1. Aesthetic Style and Regional Traits
While the Luba are famous for their serene, highly naturalistic female figures, this piece represents a distinct, more abstract sub-style, potentially from the peripheries of the Luba empire where influences from the Kusu or Hemba cultures bleed over. The abstraction of the face into an inverted triangle and the reduction of the body to geometric blocks emphasizes the figure's spiritual interiority over physical realism.
2. Ritual Function and Secret Society Context
Rather than a royal prestige object, this is an intimate power figure or diviner's tool. Used by a Bilumbu (diviner), such small statues were often rubbed with oils and kept in woven baskets alongside bones, shells, and other potent materials. They served as physical anchors for ancestral spirits, aiding the diviner in diagnosing societal unrest, illness, or the root causes of witchcraft.

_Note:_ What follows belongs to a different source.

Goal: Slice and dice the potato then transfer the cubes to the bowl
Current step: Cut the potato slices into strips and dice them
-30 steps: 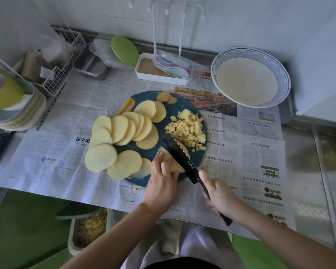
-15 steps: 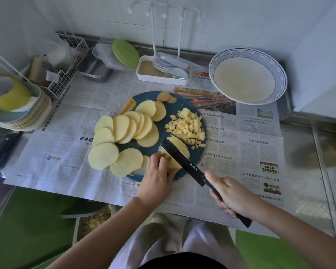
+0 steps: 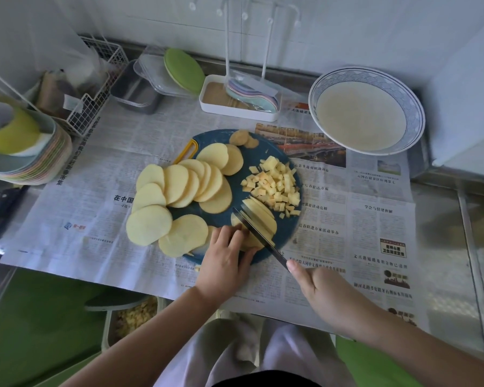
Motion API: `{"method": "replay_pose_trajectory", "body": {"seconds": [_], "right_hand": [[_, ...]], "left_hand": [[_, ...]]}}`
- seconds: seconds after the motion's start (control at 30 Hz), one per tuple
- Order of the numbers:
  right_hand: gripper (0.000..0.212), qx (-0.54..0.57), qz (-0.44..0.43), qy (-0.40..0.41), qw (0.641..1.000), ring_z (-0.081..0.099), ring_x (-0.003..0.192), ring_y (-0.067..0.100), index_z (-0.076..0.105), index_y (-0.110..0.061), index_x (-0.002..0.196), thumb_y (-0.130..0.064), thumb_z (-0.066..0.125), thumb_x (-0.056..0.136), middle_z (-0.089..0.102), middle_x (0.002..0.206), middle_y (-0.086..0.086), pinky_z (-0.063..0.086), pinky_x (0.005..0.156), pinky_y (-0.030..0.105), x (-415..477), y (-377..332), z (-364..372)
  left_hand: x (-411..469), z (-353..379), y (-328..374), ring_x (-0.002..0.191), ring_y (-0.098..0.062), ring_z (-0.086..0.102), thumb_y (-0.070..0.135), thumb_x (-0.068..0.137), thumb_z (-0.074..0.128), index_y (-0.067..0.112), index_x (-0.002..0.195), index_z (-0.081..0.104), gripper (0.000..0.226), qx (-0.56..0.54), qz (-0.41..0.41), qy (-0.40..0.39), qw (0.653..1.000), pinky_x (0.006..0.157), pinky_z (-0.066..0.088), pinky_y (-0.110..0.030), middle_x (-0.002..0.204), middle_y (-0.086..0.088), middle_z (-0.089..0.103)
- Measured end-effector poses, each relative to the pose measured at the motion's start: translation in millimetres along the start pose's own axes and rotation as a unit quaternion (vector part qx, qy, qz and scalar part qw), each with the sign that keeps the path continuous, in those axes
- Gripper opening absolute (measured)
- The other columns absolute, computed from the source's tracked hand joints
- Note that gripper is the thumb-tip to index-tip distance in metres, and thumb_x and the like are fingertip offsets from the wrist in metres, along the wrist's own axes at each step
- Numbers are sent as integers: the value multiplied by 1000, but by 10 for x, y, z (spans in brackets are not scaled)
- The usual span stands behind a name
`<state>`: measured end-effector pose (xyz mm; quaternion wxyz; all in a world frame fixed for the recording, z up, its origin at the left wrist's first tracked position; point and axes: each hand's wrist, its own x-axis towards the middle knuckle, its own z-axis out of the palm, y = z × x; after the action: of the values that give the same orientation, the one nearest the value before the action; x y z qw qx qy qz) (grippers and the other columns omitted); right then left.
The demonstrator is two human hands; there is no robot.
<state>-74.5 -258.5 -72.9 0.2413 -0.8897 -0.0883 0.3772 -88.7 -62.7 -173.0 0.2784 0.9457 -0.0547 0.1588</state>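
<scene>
Closest to the camera, the right hand [image 3: 327,291] is wrapped around the knife [image 3: 260,237] handle, fingers closed tight on it, with the blade angled up-left across the board. Just left of it, the left hand [image 3: 227,258] holds down the half-cut slices [image 3: 263,216], bent fingers bunched together and touching the blade's side. Strips are already fanned out on the blade's far side. All this sits on the blue cutting board [image 3: 287,233], on top of newspaper [image 3: 375,219]. Further back there's a pile of cubes [image 3: 274,185] on the board's right, with round slices [image 3: 185,185] overlapping on the left and spilling over the edge. The bowl [image 3: 415,115] sits at the far right, well apart from the cubes.
</scene>
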Motion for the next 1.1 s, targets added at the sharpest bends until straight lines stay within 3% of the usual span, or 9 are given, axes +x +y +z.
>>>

3. Physical Patina and Age Verification
The patina on this piece is its most defining authentication feature. The wood has developed a glassy, highly polished friction patina, particularly on the prominent forehead and torso. This specific type of lustrous, honey-toned aging only occurs from generations of being touched, rubbed with palm oil, and held in human hands during intense, private consultations.
Summary
This highly abstracted Luba power figure is a fascinating deviation from the tribe's classical naturalism, focusing instead on profound psychological intensity. Its breathtaking, handled friction patina transforms the wood into a tactile record of decades of ancestral divination.